When the opportunity to improve the lives for kids overseas presented itself, Dr. Nathan Otte couldn’t turn the chance down.
Over a four-day span the first week of this month, Otte joined a group of seven optometrists and eight Indiana University student-interns that provided eye exams for 810 children in Negril, Jamaica.
Each year, the Indiana University School of Optometry partners with nonprofit organization Cornerstone Jamaica for its See Better — Learn Better initiative.
It was the first time Otte, owner of Dr. Nate Optometrist, 314 S. Chestnut St., Seymour, had become involved with the organization.
The program started with distributing vision screenings and glasses to kids in Jamaica but grew to more over time.
“They realized they needed much more than just a screening,” Otte said. “They needed a full exam, so they partnered with IU. (Cornerstone) provides all the logistics of getting everything set up in schools. They order the glasses, and they get them two weeks later.”
In Jamaica, the doctors worked with first-, third- and fifth-graders.
“We really target elementary schools in Jamaica because after grade 6, they take an exam. Depending on how they score on that exam will depend on which high school they have access to,” Otte said. “Based on what high school they have access to will determine their career opportunities. Something as simple as a pair of glasses so they can see in school could potentially change the course of their lives.”
Otte, a Seymour native, graduated from IU with a Ph.D. in 2008. He then worked at practices in Seymour and Columbus before opening his own business in 2013.
Soon after opening his own practice, Otte was approached by an associate dean at IU to join the staff as an adjunct clinical lecturer, as the university needed help in its pediatric department.
Otte said he visits IU once per week and oversees 10 interns through the IU School of Optometry’s Pediatrics and Binocular Vision Clinic, and he helps the students in a variety of ways.
While in Jamaica, Otte said he saw 35 to 40 kids per day, and most days were chaotic.
He said there were some eye-opening experiences while abroad.
“It wasn’t so much from a health care standpoint. Culturally, what the conditions of the classrooms and facilities were like, there were so many kids in these open-air classrooms,” Otte said.
“Secondly, every day when we walked in, the first thing they did during the school day was focused on how to be a good citizen in the world,” he said. “I thought, from a cultural standpoint, that was pretty cool to see. I thought maybe that’s something we should be thinking about here.”

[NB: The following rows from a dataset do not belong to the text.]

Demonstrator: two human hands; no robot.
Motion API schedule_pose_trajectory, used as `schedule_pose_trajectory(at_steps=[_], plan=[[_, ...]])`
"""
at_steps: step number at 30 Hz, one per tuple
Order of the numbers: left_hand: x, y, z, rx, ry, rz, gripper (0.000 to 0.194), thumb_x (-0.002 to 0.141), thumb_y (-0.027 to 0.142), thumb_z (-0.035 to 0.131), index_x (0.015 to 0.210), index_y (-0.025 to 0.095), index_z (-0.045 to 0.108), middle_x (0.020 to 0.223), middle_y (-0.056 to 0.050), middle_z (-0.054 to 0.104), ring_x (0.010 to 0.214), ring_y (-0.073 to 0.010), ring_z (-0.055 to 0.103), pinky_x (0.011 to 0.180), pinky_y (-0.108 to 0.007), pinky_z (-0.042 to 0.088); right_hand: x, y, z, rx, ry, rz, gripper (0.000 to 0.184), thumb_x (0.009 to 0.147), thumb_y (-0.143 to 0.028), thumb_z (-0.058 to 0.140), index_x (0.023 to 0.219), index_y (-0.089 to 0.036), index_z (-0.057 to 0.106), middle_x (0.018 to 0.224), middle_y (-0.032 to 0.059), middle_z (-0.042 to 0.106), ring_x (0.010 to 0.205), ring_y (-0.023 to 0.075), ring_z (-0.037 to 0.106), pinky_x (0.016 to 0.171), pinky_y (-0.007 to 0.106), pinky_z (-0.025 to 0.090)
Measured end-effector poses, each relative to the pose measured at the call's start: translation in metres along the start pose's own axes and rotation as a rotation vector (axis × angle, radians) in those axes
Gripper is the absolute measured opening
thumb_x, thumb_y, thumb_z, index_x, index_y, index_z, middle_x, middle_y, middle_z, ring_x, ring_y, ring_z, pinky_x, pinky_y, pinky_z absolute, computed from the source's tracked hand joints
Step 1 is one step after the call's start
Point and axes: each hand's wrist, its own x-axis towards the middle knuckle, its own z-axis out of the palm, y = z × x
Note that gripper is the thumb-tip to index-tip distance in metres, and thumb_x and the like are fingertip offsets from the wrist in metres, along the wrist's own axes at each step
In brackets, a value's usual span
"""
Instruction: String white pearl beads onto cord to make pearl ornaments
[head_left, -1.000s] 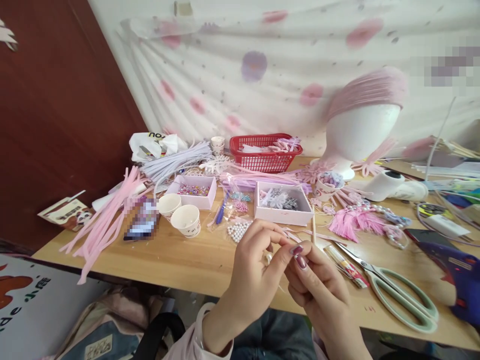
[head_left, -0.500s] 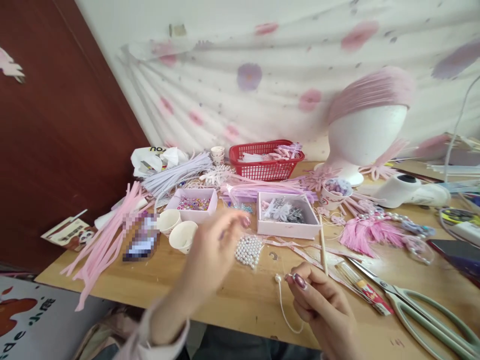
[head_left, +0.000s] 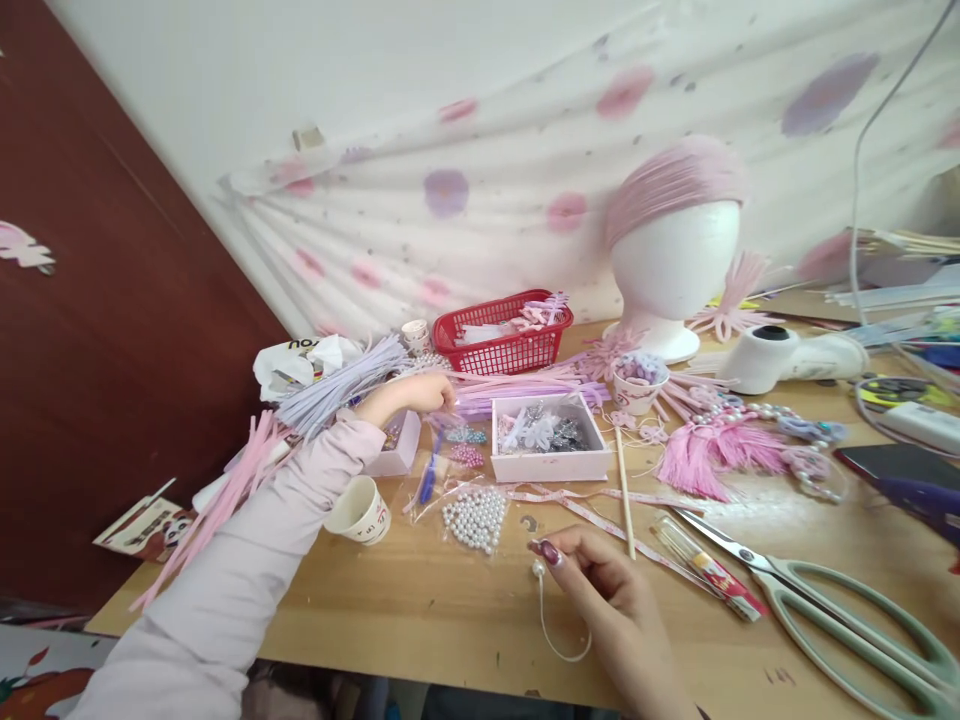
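My right hand (head_left: 611, 600) pinches the end of a thin white cord (head_left: 553, 645) between thumb and fingertips, above the front of the table. A pearl bead (head_left: 538, 568) sits on the cord just below the fingertips, and the cord hangs in a loop. My left hand (head_left: 420, 394) stretches far forward over the lilac bead box (head_left: 397, 448), its fingers curled down and together beside the purple pipe cleaners (head_left: 499, 395). What lies between those fingertips is hidden. Loose white pearls (head_left: 475, 519) lie in a pile between the hands.
Scissors (head_left: 810, 590) and a glue tube (head_left: 716, 575) lie at right. A box of charms (head_left: 551, 465), red basket (head_left: 504, 352) and foam head (head_left: 671, 260) stand behind. Paper cup (head_left: 361, 510), pink pipe cleaners (head_left: 217, 500), wooden stick (head_left: 624, 490) and pink tassels (head_left: 705, 460) surround the hands.
My left hand has moved forward and left from above the pearls to beyond the lilac box. My right hand still pinches the cord. The view has shifted slightly.
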Motion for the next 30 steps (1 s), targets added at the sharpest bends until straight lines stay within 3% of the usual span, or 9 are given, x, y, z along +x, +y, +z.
schedule_pose_trajectory(at_steps=[4, 9, 20, 30], plan=[[0.009, -0.006, 0.002, 0.025, -0.145, 0.055, 0.035, 0.095, 0.034, 0.065, 0.125, 0.017, 0.063, 0.129, -0.010, 0.064, 0.105, -0.0248, 0.066, 0.086, -0.043, 0.059, -0.001, 0.001, 0.004, -0.010, 0.020, -0.012, 0.037, 0.088, -0.054, 0.069, 0.075, -0.019, 0.070, 0.063, -0.0014, 0.048, 0.058, 0.0139, 0.039, 0.053, 0.025, 0.033], [0.017, -0.009, 0.011, 0.053, -0.235, 0.161, 0.034, 0.096, 0.034, 0.064, 0.125, 0.018, 0.063, 0.129, -0.010, 0.064, 0.106, -0.0246, 0.066, 0.088, -0.044, 0.058, 0.002, 0.010, -0.002, -0.073, -0.096, -0.008, 0.038, 0.093, -0.054, 0.062, 0.083, -0.018, 0.070, 0.063, -0.0025, 0.043, 0.056, 0.0131, 0.037, 0.051, 0.024, 0.030], [0.026, -0.013, 0.053, 0.154, -0.060, 0.220, 0.035, 0.096, 0.035, 0.063, 0.126, 0.018, 0.062, 0.129, -0.010, 0.064, 0.108, -0.0250, 0.066, 0.090, -0.046, 0.058, 0.002, 0.011, 0.003, -0.108, -0.142, -0.036, 0.041, 0.096, -0.055, 0.056, 0.084, -0.017, 0.066, 0.059, -0.0052, 0.038, 0.053, 0.0116, 0.036, 0.050, 0.024, 0.026], [0.027, -0.024, 0.054, 0.164, -0.061, 0.215, 0.035, 0.096, 0.036, 0.063, 0.126, 0.017, 0.062, 0.128, -0.010, 0.064, 0.107, -0.0256, 0.066, 0.090, -0.046, 0.058, 0.002, 0.013, 0.004, -0.170, -0.116, -0.077, 0.038, 0.097, -0.051, 0.054, 0.084, -0.016, 0.063, 0.059, -0.0061, 0.037, 0.053, 0.0115, 0.035, 0.051, 0.025, 0.024]])
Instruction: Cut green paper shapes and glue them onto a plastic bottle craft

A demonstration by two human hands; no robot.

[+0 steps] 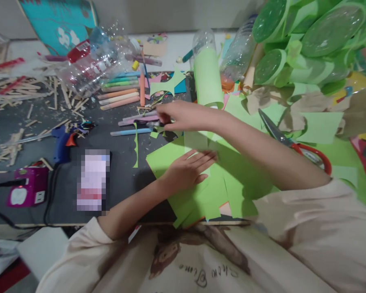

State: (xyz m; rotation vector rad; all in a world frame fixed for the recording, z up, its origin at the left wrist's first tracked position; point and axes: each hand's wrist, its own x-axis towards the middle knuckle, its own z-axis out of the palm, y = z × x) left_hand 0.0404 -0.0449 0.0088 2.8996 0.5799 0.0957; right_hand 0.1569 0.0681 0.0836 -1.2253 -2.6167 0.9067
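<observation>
My left hand lies flat with fingers stretched out on a pile of light green paper sheets at the table's near edge. My right hand reaches across to the left, its fingers closed around a thin dark pen-like thing among the pastel pens; motion blur keeps me from naming it. A wavy green paper strip lies just left of the sheets.
Red-handled scissors lie on green paper at the right. A blue glue gun, a purple device, wooden sticks, clear plastic bottles, a green paper roll and green-wrapped bottle pieces crowd the dark table.
</observation>
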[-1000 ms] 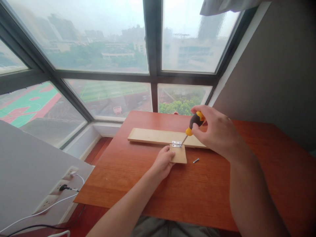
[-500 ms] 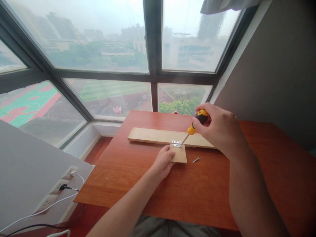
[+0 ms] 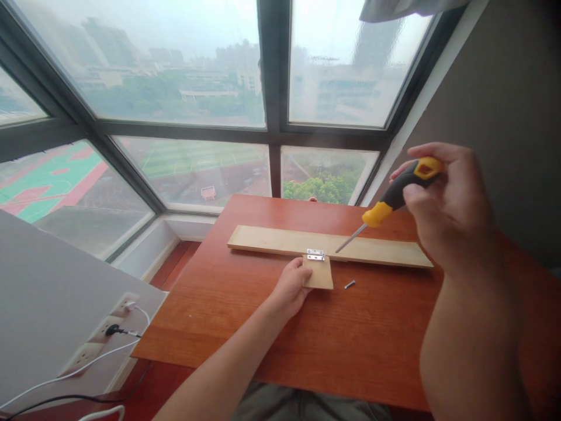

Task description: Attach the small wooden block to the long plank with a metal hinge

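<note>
My left hand grips the left edge of a small wooden board, thumb on top. A silver hinge lies across the joint between this small board and a long wooden plank behind it. My right hand is closed around the handle of a yellow and black screwdriver, raised above the right part of the plank. The screwdriver's tip points down to the left, apart from the hinge. A small metal screw lies on the table, right of the small board.
The reddish-brown wooden table stands against large windows. Left of it, a low white wall carries power sockets with plugged-in cables. A dark grey wall rises on the right.
My right hand has lifted the screwdriver up and to the right, and its tip has come away from the hinge. My left hand still holds the small board in nearly the same place.
</note>
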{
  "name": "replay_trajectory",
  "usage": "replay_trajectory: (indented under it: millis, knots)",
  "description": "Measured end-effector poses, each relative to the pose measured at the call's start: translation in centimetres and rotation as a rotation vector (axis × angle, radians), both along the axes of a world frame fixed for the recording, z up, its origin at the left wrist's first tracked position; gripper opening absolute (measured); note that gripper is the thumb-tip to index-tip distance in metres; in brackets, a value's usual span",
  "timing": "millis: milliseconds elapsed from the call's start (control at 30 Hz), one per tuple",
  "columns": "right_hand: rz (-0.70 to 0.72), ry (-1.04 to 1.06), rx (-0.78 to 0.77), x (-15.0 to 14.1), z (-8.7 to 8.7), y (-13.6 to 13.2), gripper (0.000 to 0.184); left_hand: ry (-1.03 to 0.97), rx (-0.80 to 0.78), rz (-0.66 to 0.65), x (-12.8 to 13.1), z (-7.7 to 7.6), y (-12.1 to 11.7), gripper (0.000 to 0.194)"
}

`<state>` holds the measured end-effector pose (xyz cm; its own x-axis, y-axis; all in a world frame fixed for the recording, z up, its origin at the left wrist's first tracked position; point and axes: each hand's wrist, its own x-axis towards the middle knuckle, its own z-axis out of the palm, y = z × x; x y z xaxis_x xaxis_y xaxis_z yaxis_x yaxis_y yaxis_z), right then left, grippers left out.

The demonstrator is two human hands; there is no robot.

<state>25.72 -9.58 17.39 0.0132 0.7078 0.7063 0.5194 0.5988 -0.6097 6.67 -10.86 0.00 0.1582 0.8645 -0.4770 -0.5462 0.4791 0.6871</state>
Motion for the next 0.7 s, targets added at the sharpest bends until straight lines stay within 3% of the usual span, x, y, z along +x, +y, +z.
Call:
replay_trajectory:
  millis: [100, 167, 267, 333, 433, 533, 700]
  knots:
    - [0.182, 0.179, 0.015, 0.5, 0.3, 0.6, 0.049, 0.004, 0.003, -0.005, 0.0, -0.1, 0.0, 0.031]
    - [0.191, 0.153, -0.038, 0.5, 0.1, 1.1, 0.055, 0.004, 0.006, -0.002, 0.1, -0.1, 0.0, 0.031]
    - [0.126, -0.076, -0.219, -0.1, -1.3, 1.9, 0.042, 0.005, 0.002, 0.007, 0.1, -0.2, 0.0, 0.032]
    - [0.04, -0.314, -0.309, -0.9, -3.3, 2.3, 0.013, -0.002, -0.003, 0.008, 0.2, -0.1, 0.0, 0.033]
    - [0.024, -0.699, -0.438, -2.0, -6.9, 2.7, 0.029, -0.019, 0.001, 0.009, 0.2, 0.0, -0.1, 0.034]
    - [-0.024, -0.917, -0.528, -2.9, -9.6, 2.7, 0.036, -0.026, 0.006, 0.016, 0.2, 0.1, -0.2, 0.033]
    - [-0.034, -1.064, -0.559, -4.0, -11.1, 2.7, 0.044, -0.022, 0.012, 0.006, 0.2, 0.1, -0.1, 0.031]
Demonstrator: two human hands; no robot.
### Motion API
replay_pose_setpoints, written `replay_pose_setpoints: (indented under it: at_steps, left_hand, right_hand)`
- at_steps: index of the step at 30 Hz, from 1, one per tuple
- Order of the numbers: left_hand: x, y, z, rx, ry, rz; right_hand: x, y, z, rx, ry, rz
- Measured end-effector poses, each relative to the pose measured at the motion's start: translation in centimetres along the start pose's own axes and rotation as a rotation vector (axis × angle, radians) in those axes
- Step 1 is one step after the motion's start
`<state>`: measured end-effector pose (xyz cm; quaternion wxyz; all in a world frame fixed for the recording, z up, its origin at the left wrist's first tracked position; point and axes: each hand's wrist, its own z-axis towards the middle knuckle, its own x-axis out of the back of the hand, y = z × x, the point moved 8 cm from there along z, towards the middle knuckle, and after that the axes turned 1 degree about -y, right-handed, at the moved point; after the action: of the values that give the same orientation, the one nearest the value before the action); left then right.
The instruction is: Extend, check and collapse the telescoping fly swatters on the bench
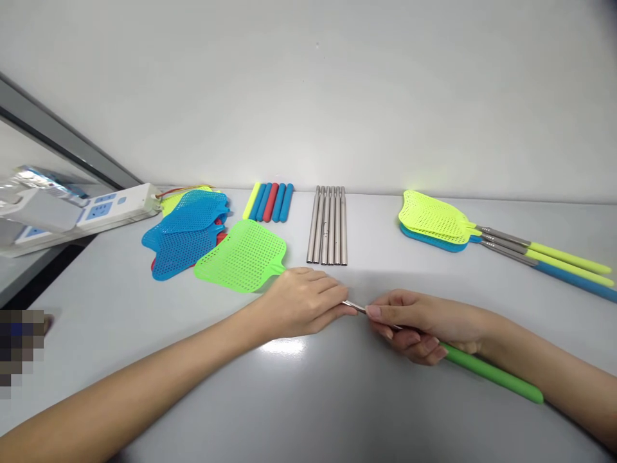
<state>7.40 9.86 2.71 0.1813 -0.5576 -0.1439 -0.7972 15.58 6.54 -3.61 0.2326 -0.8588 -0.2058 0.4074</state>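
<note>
A light-green fly swatter head (243, 256) lies flat with its neck running into my left hand (306, 301). That hand is closed palm-down, and a thin metal rod (355, 306) comes out between its fingertips. My right hand (414, 321), to the right, is closed around the same rod, thumb on top. From under the right palm a green handle (496, 373) slants down toward the right forearm. Whether the head's neck and the rod are joined is hidden inside my left hand.
Blue swatter heads (187, 235) are piled with yellow and red ones at left, beside a white power strip (120, 209). Loose coloured handles (270, 202) and metal rods (328, 225) line the back. Swatters with handles (434, 218) lie at right, before the wall (337, 96).
</note>
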Motion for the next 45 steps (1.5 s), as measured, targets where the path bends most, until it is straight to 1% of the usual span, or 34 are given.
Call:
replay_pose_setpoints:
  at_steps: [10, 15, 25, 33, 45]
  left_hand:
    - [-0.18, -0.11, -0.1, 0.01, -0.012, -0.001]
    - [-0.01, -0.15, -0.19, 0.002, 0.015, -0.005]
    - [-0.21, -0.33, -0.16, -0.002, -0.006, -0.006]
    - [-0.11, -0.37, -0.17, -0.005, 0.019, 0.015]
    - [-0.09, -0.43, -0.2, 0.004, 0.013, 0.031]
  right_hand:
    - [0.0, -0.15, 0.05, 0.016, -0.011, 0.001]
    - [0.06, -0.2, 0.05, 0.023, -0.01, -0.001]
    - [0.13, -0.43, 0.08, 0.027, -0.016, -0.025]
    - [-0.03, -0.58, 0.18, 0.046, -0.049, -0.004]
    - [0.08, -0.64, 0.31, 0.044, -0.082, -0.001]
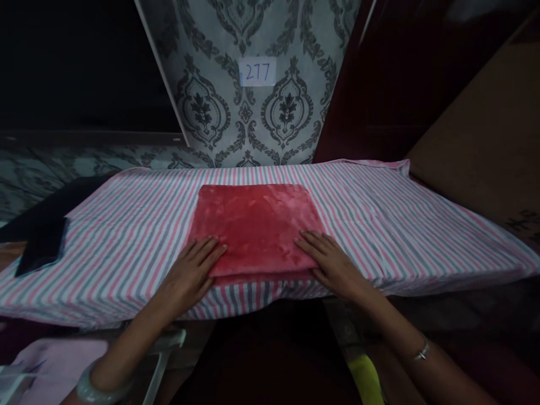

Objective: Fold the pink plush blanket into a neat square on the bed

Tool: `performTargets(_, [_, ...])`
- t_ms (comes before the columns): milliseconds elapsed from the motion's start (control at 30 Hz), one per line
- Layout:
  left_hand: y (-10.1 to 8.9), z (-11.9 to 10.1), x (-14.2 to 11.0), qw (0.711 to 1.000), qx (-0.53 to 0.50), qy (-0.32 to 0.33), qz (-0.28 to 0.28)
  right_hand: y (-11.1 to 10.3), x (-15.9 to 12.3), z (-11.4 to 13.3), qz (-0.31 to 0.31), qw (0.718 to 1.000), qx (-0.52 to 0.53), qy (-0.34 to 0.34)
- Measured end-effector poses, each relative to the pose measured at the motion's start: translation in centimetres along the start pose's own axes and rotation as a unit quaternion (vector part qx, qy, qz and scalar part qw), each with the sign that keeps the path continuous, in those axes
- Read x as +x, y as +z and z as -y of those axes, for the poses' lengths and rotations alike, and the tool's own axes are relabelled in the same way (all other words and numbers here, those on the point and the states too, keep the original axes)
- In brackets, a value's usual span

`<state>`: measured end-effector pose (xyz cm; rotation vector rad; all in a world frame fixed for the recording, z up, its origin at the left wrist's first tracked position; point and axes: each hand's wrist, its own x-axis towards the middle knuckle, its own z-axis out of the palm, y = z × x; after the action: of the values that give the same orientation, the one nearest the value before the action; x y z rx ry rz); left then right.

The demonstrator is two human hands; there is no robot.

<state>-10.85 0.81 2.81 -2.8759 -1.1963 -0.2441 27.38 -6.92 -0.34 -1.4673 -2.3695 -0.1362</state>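
Note:
A folded red plush cloth (253, 225) lies flat on the striped tablecloth (139, 225), its front fold close to the table's near edge. My left hand (189, 270) rests on the cloth's near left corner, fingers stretched out over the top. On the near right corner lies my right hand (331, 261), fingers extended and the thumb by the front fold. Both palms face down on the fabric.
A dark flat item (42, 244) sits at the table's left end. Behind the table are a patterned wall with a paper marked 277 (257, 71) and a dark screen (84, 67). A cardboard box (485, 129) stands at right.

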Motion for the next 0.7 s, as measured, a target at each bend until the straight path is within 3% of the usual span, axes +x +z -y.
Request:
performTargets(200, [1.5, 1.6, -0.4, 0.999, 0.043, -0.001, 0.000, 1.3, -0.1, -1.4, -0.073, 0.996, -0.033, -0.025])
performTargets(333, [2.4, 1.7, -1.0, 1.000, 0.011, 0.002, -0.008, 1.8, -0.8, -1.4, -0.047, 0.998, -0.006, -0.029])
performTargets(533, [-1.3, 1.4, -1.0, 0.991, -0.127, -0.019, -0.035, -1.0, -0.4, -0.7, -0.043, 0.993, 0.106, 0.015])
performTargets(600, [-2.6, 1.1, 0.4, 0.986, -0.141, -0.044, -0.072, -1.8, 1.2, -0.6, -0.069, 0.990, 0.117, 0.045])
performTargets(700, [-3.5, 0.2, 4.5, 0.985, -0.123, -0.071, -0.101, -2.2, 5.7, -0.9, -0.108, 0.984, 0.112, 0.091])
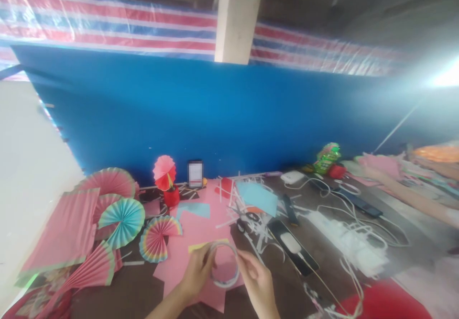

Otte said there was some anxiety going into the trip with the unknowns, but now, he hopes to make it an annual trip.
“Something I also like about that organization is that it isn’t just about going down every year and providing these services, but their long-term goal is to eventually make it so that there are more optometrists providing eye care in Jamaica so they won’t need us to come down and do these screenings,” he said.